MÚSICA POP – Escuto sem parar o disco da cantora Leila Maria, uma seleção de músicas gays, que a cantora batizou de Canções do amor de iguais. O que é uma música gay? Uma música que toque fundo na alma dos gays. Ra-ra-ra-ra. São músicas compostas por artistas gays como Johnny Alf, George Michael, Lulu Santos, Eduardo Dusek, Luiz Carlos Góes, Ronaldo Bastos, Ângela Ro Ro, k. d. lang, Cole Porter, Marina Lima e Antonio Cícero. E também músicas de amor entre iguais compostas por artistas simpatizantes como Chico Buarque, Caetano Veloso, Roberto Carlos e Erasmo Carlos.
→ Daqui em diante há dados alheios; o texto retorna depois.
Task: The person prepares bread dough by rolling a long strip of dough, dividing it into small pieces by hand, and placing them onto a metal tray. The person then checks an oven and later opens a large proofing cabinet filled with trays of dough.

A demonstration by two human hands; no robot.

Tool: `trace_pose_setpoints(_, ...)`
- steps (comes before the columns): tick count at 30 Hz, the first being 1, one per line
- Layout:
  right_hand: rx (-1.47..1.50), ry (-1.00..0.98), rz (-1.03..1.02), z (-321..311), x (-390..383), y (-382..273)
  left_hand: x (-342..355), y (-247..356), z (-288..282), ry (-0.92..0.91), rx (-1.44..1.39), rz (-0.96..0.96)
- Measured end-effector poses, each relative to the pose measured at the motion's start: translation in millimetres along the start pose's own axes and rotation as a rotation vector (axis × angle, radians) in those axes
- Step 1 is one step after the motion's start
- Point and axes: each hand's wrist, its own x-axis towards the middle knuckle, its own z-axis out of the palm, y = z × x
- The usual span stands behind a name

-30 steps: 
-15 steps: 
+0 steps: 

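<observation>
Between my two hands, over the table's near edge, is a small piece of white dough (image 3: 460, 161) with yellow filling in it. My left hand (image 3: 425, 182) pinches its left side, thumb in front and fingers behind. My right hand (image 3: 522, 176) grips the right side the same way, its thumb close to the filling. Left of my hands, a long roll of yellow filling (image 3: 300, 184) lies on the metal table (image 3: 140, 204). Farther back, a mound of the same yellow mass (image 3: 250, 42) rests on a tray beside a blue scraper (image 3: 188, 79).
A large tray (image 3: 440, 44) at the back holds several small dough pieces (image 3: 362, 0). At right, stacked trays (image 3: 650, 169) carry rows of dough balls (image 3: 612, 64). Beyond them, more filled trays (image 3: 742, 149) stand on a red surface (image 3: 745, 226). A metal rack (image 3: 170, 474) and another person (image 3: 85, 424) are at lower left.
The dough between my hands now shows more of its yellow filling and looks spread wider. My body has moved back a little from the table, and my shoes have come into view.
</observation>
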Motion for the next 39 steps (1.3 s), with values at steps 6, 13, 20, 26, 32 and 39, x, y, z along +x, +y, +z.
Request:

Antes de tudo é importante afirmar que a ideologia do repertório não atrapalha o disco. A cantora está em grande forma, usando sua graciosa e afinada voz com desenvoltura. Os arranjos se equilibram entre o inteligente e o sensível, valorizando a qualidade musical do produto. É um CD com apurada produção artística. De uma qualidade musical que está além de qualquer tipo de orientação sexual. É um disco de boa música.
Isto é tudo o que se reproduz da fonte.